| Task item |
Return the listing below unchanged, but without pictures.
==*==
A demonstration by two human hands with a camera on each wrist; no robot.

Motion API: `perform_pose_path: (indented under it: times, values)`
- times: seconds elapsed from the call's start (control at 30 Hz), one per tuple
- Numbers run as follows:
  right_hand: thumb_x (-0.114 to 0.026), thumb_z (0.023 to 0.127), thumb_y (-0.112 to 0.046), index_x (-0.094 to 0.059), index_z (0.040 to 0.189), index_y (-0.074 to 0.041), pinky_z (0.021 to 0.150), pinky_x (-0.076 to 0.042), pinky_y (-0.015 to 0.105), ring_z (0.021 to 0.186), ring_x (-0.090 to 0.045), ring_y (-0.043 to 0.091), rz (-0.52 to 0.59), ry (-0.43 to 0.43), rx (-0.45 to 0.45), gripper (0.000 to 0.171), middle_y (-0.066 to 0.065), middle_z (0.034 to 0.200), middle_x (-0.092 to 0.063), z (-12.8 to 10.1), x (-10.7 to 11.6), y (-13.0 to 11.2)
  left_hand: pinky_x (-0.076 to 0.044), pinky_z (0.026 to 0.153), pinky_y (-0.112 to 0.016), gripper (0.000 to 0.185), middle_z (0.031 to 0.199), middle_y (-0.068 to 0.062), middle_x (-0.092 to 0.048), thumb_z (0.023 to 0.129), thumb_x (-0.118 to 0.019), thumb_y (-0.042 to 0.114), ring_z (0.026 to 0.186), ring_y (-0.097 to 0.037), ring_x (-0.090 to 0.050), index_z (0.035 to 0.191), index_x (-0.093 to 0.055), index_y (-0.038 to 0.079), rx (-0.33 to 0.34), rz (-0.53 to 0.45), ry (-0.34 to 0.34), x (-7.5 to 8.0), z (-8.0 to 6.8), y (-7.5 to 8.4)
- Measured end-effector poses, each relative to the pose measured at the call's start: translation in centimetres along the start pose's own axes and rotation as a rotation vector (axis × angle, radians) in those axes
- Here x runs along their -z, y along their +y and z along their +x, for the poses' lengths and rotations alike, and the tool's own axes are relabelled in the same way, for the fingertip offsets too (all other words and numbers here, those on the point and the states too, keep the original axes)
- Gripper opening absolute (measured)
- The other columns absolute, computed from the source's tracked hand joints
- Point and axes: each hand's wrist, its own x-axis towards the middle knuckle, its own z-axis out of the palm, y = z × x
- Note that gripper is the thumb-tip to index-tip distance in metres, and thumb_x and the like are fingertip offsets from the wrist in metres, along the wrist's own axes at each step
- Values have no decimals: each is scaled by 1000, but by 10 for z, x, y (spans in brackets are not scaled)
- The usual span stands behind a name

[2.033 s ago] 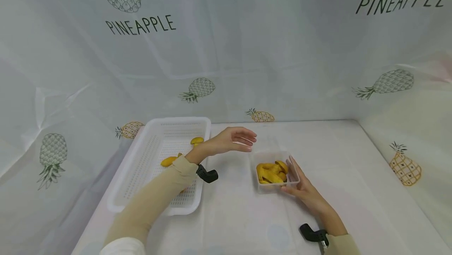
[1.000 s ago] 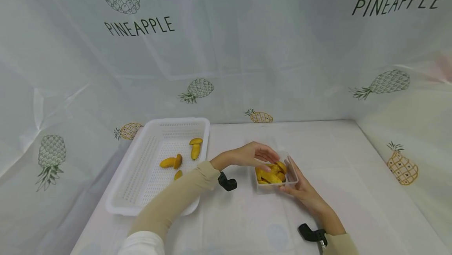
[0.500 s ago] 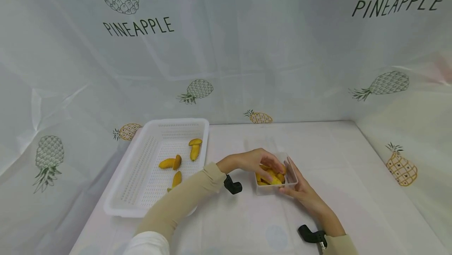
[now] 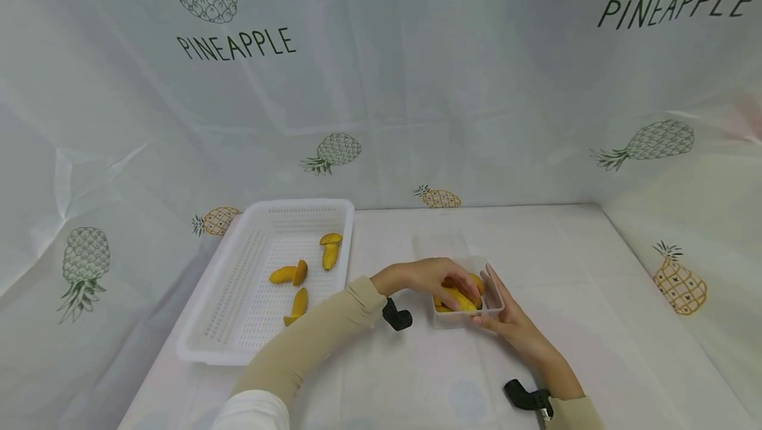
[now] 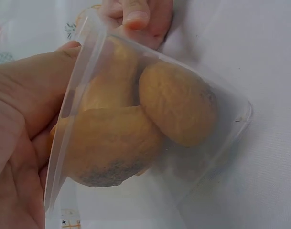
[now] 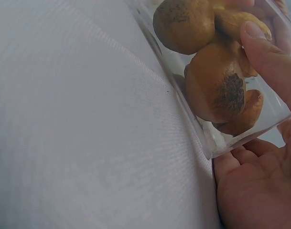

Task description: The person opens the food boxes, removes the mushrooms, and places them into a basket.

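Note:
Several yellow mushrooms fill a small clear plastic box on the table. Reaching into it from the left, my left hand has its thumb and fingers curled about a mushroom; the fingertips are partly hidden. My right hand grips the box's right side, thumb near the front and fingers along the wall. Through the plastic in the left wrist view, a mushroom with a rounded cap shows beside others. In the right wrist view, a mushroom cap bears a dark rough patch.
A white perforated basket stands to the left, holding a few yellow mushrooms. Behind the box lies a faint clear flat piece, perhaps its lid. A pineapple-printed sheet hangs behind the table.
My left hand has moved right from beside the basket, down into the box and onto the mushrooms there. My right hand has stayed on the box.

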Motion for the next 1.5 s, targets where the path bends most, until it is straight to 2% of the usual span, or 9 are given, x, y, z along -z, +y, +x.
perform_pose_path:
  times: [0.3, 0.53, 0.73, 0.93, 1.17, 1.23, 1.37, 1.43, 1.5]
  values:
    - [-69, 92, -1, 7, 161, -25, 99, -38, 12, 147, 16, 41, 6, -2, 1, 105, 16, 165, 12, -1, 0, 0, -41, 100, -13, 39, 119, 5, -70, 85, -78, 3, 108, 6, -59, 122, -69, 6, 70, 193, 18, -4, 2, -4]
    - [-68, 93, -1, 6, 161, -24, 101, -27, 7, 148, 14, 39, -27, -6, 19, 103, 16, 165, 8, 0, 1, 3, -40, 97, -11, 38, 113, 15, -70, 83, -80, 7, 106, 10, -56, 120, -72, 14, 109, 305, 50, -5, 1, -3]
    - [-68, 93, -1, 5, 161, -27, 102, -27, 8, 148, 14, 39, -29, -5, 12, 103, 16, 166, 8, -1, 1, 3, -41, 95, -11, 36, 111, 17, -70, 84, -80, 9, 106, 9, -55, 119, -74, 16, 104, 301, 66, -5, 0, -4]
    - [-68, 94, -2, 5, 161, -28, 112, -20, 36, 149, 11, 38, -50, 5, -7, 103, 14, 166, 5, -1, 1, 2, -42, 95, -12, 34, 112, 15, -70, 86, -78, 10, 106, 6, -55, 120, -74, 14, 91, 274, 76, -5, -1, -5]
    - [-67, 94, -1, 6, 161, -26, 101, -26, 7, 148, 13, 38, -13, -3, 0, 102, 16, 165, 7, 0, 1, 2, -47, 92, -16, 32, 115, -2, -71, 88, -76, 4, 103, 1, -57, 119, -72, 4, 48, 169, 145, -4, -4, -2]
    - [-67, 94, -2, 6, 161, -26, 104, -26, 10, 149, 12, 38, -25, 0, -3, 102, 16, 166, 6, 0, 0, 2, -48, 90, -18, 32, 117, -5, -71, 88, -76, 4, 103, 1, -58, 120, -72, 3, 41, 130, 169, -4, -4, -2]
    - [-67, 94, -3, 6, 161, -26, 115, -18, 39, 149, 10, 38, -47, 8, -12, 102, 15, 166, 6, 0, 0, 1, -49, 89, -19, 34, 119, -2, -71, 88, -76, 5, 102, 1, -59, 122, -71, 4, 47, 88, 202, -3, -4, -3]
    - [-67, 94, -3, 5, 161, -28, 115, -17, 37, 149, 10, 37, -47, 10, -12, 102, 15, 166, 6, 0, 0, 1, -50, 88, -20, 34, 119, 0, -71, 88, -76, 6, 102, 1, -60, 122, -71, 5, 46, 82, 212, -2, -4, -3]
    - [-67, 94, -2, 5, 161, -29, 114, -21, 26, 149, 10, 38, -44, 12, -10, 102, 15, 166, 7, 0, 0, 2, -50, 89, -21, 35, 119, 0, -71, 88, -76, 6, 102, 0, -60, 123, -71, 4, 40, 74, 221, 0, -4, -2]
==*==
| Reply |
A demonstration by two human hands with a camera on each wrist; no robot.

Motion API: `perform_pose_path: (indented under it: times, values)`
- times: seconds elapsed from the call's start (control at 30 Hz), one per tuple
- Numbers run as follows:
  right_hand: thumb_x (-0.114 to 0.026), thumb_z (0.023 to 0.127), thumb_y (-0.112 to 0.046), index_x (-0.094 to 0.059), index_z (0.040 to 0.189), index_y (-0.074 to 0.041), pinky_z (0.021 to 0.150), pinky_x (-0.076 to 0.042), pinky_y (-0.015 to 0.105), ring_z (0.021 to 0.186), ring_x (-0.090 to 0.045), ring_y (-0.043 to 0.091), rz (-0.52 to 0.59), ry (-0.43 to 0.43), rx (-0.45 to 0.45), gripper (0.000 to 0.171), middle_y (-0.066 to 0.065), middle_z (0.034 to 0.200), middle_x (-0.092 to 0.063), z (-12.8 to 10.1), x (-10.7 to 11.6), y (-13.0 to 11.2)
  left_hand: pinky_x (-0.076 to 0.044), pinky_z (0.026 to 0.153), pinky_y (-0.112 to 0.016), gripper (0.000 to 0.185), middle_z (0.031 to 0.199), middle_y (-0.068 to 0.062), middle_x (-0.092 to 0.048), thumb_z (0.023 to 0.129), thumb_x (-0.118 to 0.019), thumb_y (-0.042 to 0.114), ring_z (0.026 to 0.186), ring_y (-0.097 to 0.037), ring_x (-0.090 to 0.050), index_z (0.035 to 0.191), index_x (-0.093 to 0.055), index_y (-0.038 to 0.079), rx (-0.33 to 0.34), rz (-0.53 to 0.45), ry (-0.34 to 0.34), x (-7.5 to 8.0), z (-8.0 to 6.8), y (-7.5 to 8.4)
- Measured end-effector poses, each relative to the pose measured at the call's start: translation in centimetres along the start pose's own axes and rotation as a rotation vector (axis × angle, radians) in those axes
- Here x runs along their -z, y along their +y and z along their +x, for the poses' lengths and rotations alike, and the tool's own axes are relabelled in the same way, for the fingertip offsets too (all other words and numbers here, those on the point and the states too, keep the original axes)
- Gripper opening absolute (measured)
- The other columns absolute, computed from the source's tracked hand joints
- Point and axes: each hand's wrist, its own x-axis towards the middle knuckle, its own z-axis out of the palm, y = z × x
- Note that gripper is the thumb-tip to index-tip distance in metres, and thumb_x and the like are fingertip offsets from the wrist in metres, along the wrist's own axes at each step
- Values have no decimals: each is scaled by 1000, but by 10 for z, x, y (spans in brackets are not scaled)
- The usual span stands behind a name

[2.033 s ago] 
[1.000 s ago] 
[0.500 s ago] 
[now] 
[now] 
[now] 

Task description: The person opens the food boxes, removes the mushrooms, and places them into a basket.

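Note:
Several yellow mushrooms fill a small clear plastic box on the table. Reaching into it from the left, my left hand has its thumb and fingers curled about a mushroom; the fingertips are partly hidden. My right hand grips the box's right side, thumb near the front and fingers along the wall. Through the plastic in the left wrist view, a mushroom with a rounded cap shows beside others. In the right wrist view, a mushroom cap bears a dark rough patch.
A white perforated basket stands to the left, holding a few yellow mushrooms. Behind the box lies a faint clear flat piece, perhaps its lid. A pineapple-printed sheet hangs behind the table.
My left hand has moved right from beside the basket, down into the box and onto the mushrooms there. My right hand has stayed on the box.
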
Motion for the next 1.5 s, targets where the path bends most, until it is straight to 2% of the usual span, or 9 are given, x, y, z along -z, +y, +x.
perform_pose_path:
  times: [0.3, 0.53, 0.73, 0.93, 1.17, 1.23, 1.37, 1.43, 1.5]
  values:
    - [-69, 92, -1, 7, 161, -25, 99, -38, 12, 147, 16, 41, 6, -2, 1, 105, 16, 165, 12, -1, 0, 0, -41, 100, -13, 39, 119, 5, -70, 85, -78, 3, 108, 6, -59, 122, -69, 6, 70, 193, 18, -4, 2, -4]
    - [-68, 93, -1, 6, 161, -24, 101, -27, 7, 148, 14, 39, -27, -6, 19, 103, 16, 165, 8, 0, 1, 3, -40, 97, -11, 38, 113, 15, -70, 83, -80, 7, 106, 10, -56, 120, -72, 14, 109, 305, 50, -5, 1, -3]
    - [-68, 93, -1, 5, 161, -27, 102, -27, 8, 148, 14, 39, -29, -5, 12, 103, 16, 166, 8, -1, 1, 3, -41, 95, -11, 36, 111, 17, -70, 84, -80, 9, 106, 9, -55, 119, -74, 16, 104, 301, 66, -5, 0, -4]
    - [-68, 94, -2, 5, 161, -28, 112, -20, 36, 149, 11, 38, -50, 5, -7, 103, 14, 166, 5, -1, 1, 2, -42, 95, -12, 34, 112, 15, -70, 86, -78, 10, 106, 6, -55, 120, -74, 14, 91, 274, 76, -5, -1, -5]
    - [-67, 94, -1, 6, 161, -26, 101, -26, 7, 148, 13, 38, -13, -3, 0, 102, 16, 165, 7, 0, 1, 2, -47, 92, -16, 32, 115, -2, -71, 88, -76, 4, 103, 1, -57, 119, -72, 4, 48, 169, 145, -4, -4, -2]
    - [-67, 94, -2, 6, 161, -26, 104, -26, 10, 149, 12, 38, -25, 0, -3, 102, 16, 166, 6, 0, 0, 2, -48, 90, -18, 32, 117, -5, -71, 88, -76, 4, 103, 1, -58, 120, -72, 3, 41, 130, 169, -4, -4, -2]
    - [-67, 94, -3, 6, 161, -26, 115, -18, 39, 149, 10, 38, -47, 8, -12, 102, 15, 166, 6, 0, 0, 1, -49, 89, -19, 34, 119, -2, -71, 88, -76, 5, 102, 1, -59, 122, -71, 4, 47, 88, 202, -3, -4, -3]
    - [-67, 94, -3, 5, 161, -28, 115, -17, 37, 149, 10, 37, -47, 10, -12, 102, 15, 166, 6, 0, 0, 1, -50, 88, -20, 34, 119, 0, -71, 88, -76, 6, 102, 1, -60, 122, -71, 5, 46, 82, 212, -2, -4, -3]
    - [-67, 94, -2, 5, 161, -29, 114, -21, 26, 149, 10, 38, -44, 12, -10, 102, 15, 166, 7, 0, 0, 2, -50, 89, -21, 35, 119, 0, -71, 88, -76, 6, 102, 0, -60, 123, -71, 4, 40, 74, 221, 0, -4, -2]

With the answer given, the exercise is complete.